Civil Rights Movement Equal Education

The US constitution was supposed to provide equal rights for all people but was failing black Americans. Many states followed and enforced ‘Jim Crow’s laws’, which involved the segregation of black and whites. Black people had officially been given the vote early in the century but various practises were involved to stop them such as literacy tests that had to be passed before they could vote, which obstructed many poorly educated black Americans.

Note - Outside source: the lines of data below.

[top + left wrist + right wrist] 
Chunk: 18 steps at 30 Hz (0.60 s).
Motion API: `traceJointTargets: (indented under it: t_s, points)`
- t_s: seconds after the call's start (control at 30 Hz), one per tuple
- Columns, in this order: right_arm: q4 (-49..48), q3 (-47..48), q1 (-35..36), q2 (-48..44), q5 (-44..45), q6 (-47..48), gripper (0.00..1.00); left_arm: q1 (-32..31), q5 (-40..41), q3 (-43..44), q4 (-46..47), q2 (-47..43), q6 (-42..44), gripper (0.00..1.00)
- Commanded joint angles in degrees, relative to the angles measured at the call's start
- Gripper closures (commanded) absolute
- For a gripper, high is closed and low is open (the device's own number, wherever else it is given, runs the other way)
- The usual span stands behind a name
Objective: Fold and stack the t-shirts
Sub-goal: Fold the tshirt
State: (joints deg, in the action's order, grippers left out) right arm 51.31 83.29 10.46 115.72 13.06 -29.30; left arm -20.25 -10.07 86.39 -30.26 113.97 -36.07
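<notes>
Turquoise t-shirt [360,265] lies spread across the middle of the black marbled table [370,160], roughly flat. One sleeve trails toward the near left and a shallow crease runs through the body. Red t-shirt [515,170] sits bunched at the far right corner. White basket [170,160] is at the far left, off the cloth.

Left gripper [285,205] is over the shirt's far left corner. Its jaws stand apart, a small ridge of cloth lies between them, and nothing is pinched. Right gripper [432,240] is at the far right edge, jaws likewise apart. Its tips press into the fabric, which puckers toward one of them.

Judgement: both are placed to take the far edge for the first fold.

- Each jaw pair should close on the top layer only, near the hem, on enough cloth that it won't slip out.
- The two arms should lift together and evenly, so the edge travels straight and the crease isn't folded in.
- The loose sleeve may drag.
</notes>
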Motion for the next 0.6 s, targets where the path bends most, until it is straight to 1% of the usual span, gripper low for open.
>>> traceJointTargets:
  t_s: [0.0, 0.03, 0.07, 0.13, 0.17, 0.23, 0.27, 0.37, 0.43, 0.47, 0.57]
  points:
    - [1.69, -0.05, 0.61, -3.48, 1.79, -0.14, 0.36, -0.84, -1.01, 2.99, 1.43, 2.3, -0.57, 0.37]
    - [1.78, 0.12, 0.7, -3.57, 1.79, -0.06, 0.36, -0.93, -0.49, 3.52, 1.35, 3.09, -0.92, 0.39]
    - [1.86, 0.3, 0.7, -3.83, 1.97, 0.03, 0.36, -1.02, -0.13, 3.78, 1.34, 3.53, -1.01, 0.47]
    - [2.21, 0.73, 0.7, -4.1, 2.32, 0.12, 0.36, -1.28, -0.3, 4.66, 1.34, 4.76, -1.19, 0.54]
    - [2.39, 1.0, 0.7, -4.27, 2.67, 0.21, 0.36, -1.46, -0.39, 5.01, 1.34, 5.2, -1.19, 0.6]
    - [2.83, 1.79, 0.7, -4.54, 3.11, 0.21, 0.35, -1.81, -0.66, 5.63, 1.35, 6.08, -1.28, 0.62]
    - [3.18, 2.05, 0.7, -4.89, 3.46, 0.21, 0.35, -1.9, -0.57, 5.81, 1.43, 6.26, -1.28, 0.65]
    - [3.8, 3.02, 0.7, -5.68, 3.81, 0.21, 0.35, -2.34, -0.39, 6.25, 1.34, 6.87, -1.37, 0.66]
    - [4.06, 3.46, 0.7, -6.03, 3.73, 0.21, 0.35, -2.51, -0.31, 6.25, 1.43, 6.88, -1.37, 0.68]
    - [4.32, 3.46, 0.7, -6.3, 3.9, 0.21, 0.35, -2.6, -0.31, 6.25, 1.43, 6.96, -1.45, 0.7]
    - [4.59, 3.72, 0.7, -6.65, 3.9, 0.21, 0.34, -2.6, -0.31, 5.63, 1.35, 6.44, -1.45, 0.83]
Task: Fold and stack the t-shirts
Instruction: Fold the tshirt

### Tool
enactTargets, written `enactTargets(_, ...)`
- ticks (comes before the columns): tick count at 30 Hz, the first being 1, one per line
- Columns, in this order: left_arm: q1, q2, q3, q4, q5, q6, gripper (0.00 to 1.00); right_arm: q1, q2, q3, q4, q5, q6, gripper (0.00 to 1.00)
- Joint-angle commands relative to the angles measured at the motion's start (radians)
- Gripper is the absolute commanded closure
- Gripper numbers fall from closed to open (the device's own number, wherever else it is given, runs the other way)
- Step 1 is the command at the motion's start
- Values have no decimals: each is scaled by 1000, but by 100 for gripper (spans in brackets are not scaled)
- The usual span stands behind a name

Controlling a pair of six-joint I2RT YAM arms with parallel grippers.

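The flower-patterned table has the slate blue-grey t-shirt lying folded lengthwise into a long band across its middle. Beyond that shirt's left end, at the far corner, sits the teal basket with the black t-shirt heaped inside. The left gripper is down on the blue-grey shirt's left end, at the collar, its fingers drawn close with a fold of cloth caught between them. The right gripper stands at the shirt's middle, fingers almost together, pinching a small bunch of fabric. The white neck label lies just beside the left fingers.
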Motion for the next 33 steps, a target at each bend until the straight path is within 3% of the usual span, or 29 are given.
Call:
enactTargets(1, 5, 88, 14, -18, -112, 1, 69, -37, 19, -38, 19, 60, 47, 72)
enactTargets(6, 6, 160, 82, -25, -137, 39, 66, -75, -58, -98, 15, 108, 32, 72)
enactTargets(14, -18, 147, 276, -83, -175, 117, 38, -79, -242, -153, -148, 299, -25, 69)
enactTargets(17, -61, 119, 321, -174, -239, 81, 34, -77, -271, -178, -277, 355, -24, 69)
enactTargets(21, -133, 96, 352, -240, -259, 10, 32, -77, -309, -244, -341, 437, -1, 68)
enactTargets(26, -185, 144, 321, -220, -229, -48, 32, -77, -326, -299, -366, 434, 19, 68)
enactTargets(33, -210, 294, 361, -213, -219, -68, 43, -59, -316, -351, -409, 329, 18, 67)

1954 -- Brown vs. Board of Education
In 1950 the NAACP (National Association for the Advancement of Coloured People) brought several complaints involving black schools to court. A senior American judge ruled that all schools should provide an equal education for blacks and whites. However, by 1954 things hadn’t changed so the NAACP decided the only way to improve secure equal education was to desegregate schools. They brought forward the Linda Brown case. Eight year old Linda had to travel several kilometres and cross a dangerous railway to get to a black only school rather than a closer white only school. In May 1954 the Supreme Court ruled in favour of Brown and ordered all states to integrate schools.

 

1957 -- Little Rock
In 1957 nine black pupils were stopped from joining an all-white school at Little Rock. The Government ordered the Governor to let the children enrol. He refused claiming he could guarantee their safety. It was only when Eisenhower sent federal troops to protect the pupils that the governor backed down.
However, success was limited. By 1961 there were still no black children in white schools in the states of Alabama, Mississippi or Carolina. May felt the progress towards desegregation was slow.